Problem:
Among the lines below, a stretch begins at the one with "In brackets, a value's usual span" and ends at the one with "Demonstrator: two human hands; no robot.". Repeat that stretch exactly, ends included.
***
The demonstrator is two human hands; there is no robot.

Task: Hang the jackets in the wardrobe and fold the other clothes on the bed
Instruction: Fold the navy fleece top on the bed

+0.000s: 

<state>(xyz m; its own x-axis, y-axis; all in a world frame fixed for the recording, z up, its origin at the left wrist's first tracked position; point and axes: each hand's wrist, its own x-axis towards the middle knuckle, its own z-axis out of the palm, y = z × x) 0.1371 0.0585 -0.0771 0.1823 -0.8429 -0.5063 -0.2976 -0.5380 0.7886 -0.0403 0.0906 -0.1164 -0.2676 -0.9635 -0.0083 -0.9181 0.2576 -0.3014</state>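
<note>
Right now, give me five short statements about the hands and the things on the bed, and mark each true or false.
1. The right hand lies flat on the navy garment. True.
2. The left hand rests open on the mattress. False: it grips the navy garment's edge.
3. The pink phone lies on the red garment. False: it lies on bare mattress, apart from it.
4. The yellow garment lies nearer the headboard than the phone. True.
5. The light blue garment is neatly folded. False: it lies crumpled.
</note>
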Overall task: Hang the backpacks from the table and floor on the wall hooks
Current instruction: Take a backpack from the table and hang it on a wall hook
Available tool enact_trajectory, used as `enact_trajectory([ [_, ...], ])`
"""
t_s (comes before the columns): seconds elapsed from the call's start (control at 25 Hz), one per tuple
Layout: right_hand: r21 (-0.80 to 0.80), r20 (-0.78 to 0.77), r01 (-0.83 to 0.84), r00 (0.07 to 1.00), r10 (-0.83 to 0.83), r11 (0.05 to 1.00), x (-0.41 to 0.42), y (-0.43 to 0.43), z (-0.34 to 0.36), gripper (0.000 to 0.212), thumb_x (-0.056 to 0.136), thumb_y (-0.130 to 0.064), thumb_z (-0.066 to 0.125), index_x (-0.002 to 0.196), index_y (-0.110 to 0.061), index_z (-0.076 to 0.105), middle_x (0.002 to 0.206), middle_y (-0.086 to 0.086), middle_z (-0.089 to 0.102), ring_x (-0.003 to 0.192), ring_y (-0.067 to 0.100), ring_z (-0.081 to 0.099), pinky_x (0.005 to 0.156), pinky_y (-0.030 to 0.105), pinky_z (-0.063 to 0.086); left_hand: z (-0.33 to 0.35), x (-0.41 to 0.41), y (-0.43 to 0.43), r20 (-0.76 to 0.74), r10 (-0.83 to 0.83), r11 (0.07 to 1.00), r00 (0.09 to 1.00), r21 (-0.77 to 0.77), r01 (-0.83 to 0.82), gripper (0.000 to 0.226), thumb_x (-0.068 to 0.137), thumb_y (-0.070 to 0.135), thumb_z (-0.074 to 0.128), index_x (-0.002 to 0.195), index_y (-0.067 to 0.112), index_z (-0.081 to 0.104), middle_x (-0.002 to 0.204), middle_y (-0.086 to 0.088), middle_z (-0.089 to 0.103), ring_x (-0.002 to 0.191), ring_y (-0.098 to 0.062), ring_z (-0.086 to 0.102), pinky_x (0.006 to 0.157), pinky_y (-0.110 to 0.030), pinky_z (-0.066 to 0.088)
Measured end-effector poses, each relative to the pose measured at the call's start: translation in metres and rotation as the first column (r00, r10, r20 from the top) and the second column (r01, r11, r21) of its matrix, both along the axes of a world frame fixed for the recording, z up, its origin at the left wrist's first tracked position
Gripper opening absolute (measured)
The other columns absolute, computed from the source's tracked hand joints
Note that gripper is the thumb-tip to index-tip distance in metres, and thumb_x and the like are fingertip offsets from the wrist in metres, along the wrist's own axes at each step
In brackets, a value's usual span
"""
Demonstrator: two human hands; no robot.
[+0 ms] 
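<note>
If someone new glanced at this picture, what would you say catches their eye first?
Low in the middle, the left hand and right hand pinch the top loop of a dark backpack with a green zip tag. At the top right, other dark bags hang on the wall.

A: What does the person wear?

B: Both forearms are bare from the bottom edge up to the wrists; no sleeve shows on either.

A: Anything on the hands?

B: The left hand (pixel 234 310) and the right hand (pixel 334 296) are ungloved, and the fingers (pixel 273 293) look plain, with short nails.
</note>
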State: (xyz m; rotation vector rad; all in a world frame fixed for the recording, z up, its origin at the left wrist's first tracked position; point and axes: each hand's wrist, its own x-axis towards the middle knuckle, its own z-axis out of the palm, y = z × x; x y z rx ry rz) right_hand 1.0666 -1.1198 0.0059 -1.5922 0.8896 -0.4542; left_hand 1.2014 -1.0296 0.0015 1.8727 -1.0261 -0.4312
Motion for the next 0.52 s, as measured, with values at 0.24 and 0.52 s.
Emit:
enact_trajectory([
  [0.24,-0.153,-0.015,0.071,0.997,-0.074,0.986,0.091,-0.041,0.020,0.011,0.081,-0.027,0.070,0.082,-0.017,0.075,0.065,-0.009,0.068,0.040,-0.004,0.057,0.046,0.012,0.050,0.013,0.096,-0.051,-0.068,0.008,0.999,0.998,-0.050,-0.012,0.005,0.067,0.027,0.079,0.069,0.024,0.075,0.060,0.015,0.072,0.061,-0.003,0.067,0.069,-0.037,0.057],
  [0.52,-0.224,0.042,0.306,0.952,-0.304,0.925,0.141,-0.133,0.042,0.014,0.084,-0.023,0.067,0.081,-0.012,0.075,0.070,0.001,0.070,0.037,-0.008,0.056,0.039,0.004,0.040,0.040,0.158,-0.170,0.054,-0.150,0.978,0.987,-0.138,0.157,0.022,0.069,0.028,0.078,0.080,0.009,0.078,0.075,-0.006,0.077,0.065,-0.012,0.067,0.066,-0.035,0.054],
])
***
Written response:
In brackets, a value's usual span
"""
Demonstrator: two human hands; no robot.

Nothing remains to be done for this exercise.